Rebus ransomware - How to remove

Rebus ransomware is not completely unique computer virus – it is just a new, updated version of Scarab ransomware which was given a different name. Once infiltrated into the computer, Rebus ransomware will try to lock your personal files by applying a special cryptography algorithm. Then, in order to get those files back, you will be asked to pay a ransom by sending cryptocurrencies to the wallet of cybercriminals.

ransomware is definitely one of the most dangerous computer viruses in the market, since it can result in the loss of your personal files and money (if you decide to pay the ransom).

Fortunately, paying the ransom is not the only option in this situation. You can use professional anti-malware software to remove the virus and then restore your locked files from a backup or try to employ free file restore tool. For more detailed instructions on how to do that, please continue reading the article.

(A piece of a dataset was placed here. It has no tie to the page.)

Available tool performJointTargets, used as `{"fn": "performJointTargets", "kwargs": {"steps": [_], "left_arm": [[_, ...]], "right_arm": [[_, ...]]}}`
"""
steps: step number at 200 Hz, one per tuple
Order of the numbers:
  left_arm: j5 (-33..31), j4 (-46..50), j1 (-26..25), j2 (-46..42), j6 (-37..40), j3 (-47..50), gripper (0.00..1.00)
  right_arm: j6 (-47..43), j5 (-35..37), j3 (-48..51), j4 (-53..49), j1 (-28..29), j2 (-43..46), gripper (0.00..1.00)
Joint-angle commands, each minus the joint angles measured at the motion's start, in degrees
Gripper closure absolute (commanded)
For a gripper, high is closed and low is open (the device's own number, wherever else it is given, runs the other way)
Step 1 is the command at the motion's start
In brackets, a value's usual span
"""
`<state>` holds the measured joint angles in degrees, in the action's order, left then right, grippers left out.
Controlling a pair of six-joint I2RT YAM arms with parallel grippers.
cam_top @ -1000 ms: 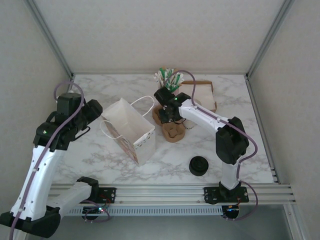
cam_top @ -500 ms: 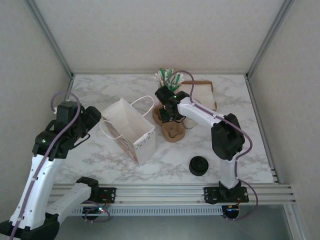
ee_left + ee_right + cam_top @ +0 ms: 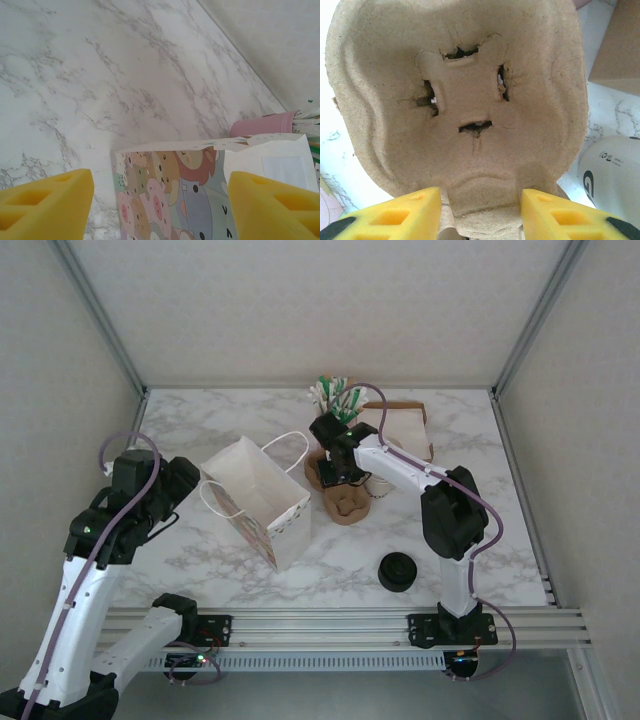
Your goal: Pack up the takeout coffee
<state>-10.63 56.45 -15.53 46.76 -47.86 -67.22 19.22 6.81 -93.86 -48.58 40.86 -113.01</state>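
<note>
My R gripper (image 3: 481,212) pinches pulp cup carrier (image 3: 465,95) at bridge, half-closed; keep it level, grip centred. L gripper (image 3: 160,207) wide, empty, by paper bag (image 3: 167,170); takeout coffee (image 3: 607,170) sits just beside carrier.

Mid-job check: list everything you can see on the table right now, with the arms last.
Paper bag: one, white with cartoon print, left of centre, open on top.
Cup carrier: one, brown pulp, centre.
Pink cup: one, holding green-and-white sticks, back centre.
Cardboard box: one, brown, back right.
Black lids: one pile, front right.
Cream cup: one seen, dark print, beside the carrier.
Left fingers: yellow, apart, above the bag.
Right fingers: yellow, either side of the carrier's neck.
</note>
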Motion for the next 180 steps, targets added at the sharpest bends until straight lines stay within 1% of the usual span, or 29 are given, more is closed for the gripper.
{"fn": "performJointTargets", "kwargs": {"steps": [1, 58, 77, 112, 142, 180], "left_arm": [[-1.1, 0.6, 0.5, -0.5, -0.9, 0.6, 0.29], [-0.8, 0.2, 0.5, -0.1, -0.2, 0.6, 0.29], [-0.8, 0.0, 0.5, -0.1, -0.1, 0.7, 0.29], [-1.3, 0.0, 0.5, -0.2, -0.2, 0.9, 0.29], [-1.6, -0.4, 0.5, -0.1, -0.2, 0.9, 0.28], [-4.1, -0.6, 0.5, -0.7, -0.3, 0.7, 0.28]], "right_arm": [[-0.6, -0.1, -1.1, -0.9, -0.3, -1.7, 0.54], [-1.5, 3.0, -1.8, -1.7, -0.3, -1.7, 0.54], [-1.7, 2.9, -1.8, -1.5, -0.3, -1.7, 0.56], [-1.5, 2.3, -1.6, -1.2, -0.3, -1.8, 0.64], [-1.6, 1.7, -1.6, -1.2, -0.3, -1.7, 0.64], [-1.2, 1.4, -1.8, -1.5, -0.3, 0.3, 0.65]]}}
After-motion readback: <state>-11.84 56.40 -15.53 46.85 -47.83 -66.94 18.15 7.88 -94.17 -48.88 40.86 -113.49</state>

We would also like to put our emphasis point on the fact that if Rebus ransomware managed to get into your system, other similar infections could possibly do the same. I.e. it indicates a weak security of your computer, thus you should pay your attention to that too.

Main qualities of Rebus ransomware

Rebus ransomware can start its’ processes once the payload is infiltrated into the computer. Once that is done, the virus will immediately upload some malicious files to the computer. Those files will be placed on different folders, such as /Windows/, /Local/, /AppData/, etc.

Next thing you know – your personal files such as photos, songs, videos, text documents and so on will be not accessible. That’s because Rebus will encrypt them and add .rebus extension to the end of every single file. For instance, if you had a file named “sample.jpg”, now it will look like “sample.jpg.rebus” and you won’t be able to access it anymore.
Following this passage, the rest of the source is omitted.